Es que cuando el texto tiene aire, juego, espacio para el lector, no es lo opuesto al cuidado, sino el producto del cuidado. No es el resultado de una cosa orgánica solamente, sino el resultado de un trabajo fino, a veces obsesivo, cuyo compromiso máximo es con la calidad, y con el respeto al lector. En ese sentido, la crítica que nos permite autoeditarnos es lo que permite que el juego brille, que las palabras respiren.

Por eso un escritor necesita ambas cosas: dejarse jugar y saberse editar.

Es curioso comprobar cómo todos modificamos nuestro carácter, nuestra identidad, cuando nos expresamos en otro idioma. ¿Sientes que has de proteger tu lengua materna o comprometerte a su transmisión, o crees que el apego es circunstancial? ¿Cómo llevas el hecho de vivir en Escocia, publicar por el mundo y escribir (y enseñar) en español?
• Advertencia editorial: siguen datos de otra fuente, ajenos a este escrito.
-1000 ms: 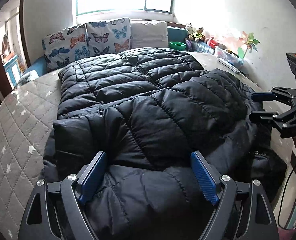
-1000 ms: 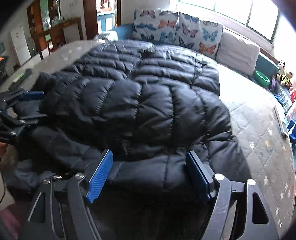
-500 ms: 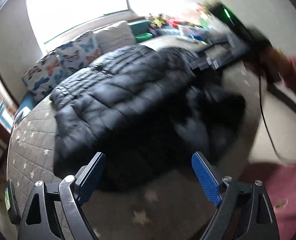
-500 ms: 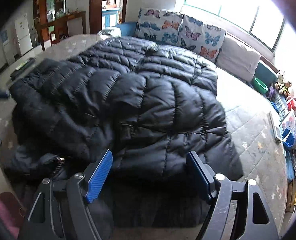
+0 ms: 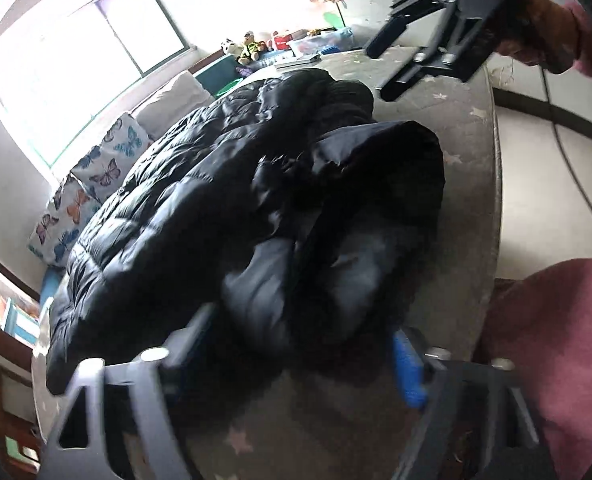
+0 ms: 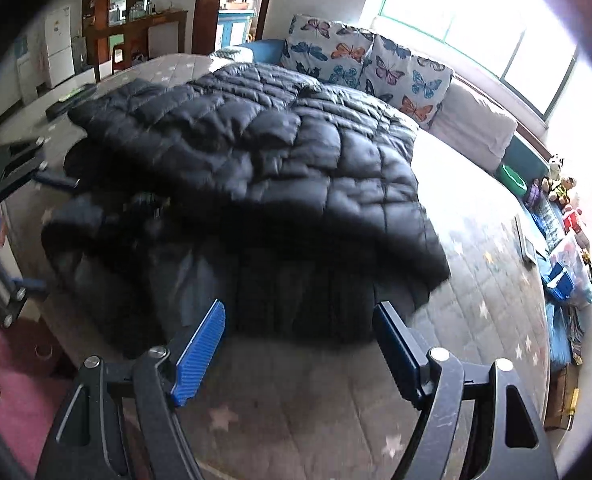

Creo que la transmisión es importante, claro, pero no por nacionalismo, sino porque al hablarle a tus hijos en un idioma que conoces bien les estás entregando una ventana a toda una cultura y también, quizás más importante, les estás dando estructuras cerebrales de base que luego sirven no solo para aprender otros idiomas sino para ejercer un pensamiento claro y para entender otros lenguajes: matemáticas, música, etc.

Pero fuera de esa convicción, mi vida es un mix permanente: escribo unas cosas en inglés, otras en español, doy talleres en español pero casi todo el coaching en inglés. En fin, salto de uno al otro mil veces al día, y no me pesa, al contrario, creo que hablar otros idiomas siempre abre la cabeza.

Durante la pandemia algunos confirmamos una cierta adicción al aislamiento convertido en hábito. Tú defiendes la escritura también como acto social, una forma de hacerse presente, ¿crees que la soledad creativa está sobrevalorada?

En inglés hay dos soledades: solitude y loneliness.

Creo que la primera, la soledad creativa, no solo no está sobrevalorada, sino que es un tesoro y un privilegio. Así como otras personas ahorran para irse de vacaciones, yo ahorro para irme una semana sola a una cabaña sin internet a escribir. No encuentro en mi vida cotidiana un tipo de concentración como el que me da irme a estar sola.

Por otro lado, está el loneliness. La sensación pesada o dolorosa de sentirse sola, a veces incluso en medio de mucha gente. Ese es el tipo que sí creo que es dañino y que podemos palear.

En mi programa en línea Escribir es un lugar, nos juntamos muchas mujeres a escribir a diario (por Zoom). Cada una está en soledad creativa, metida y concentrada con su proyecto, pero no nos sentimos solas: nos acompañamos, nos espejeamos, nos damos valor unas a otras para ir más profundo.

Hay momentos en que tu libro puede sonar a terapia (aunque sea en retrospectiva) por vía del humor, pero lo terapéutico también fue una especie de pandemia, o un cliché, durante el covid. ¿Crees en ese efecto de la literatura o te funciona a ti al menos?

Yo creo en la terapia y creo en la literatura. Creo que ambas cosas ayudan a vivir mejor. Pero creo que son cosas muy distintas. Ir a terapia es quitarse velos, mirar con más claridad dentro de uno mismo, mientras que la literatura es escaparse un rato de uno mismo. En ambos lados se sienten cosas y se aprenden cosas, pero me parece importante no confundirlas.